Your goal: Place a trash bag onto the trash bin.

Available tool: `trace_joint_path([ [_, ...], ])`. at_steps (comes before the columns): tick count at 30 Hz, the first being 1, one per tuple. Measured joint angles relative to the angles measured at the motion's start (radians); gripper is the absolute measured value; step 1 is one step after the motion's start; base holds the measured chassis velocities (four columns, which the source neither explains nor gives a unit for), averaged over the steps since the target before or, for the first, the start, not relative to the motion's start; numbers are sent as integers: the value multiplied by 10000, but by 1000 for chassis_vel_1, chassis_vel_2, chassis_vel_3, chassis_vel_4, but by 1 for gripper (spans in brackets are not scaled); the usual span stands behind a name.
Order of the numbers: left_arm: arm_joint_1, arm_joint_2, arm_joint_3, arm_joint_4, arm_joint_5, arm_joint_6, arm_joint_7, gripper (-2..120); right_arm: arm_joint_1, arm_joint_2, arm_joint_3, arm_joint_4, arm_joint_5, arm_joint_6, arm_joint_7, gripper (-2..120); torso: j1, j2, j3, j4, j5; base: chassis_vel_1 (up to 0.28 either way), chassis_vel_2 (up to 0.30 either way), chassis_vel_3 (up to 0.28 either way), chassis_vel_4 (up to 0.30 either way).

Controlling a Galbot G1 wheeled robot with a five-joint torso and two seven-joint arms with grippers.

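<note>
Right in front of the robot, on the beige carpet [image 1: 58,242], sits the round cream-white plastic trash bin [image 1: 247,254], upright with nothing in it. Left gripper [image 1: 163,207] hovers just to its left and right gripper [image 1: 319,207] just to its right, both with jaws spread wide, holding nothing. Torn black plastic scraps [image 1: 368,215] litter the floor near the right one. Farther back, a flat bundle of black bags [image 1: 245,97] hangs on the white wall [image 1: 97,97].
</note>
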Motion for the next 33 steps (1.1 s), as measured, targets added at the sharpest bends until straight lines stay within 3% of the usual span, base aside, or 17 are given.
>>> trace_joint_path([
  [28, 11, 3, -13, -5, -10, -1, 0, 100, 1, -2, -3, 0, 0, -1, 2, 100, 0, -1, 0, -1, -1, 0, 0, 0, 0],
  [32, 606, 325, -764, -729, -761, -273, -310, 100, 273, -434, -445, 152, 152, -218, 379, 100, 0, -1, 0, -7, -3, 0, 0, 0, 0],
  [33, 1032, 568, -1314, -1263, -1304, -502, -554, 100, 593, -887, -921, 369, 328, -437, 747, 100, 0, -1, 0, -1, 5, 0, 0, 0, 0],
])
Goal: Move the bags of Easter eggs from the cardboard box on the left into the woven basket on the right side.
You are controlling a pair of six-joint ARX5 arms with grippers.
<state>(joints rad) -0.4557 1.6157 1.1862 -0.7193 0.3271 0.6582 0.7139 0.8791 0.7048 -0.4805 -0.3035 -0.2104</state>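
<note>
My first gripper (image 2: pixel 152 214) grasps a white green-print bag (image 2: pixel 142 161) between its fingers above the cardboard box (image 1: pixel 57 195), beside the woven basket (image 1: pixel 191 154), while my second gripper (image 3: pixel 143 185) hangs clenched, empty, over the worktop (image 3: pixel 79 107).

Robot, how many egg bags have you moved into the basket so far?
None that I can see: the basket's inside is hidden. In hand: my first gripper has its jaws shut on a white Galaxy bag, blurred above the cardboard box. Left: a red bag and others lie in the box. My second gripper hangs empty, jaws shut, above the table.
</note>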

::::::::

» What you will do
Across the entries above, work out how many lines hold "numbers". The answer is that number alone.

» Task answer
2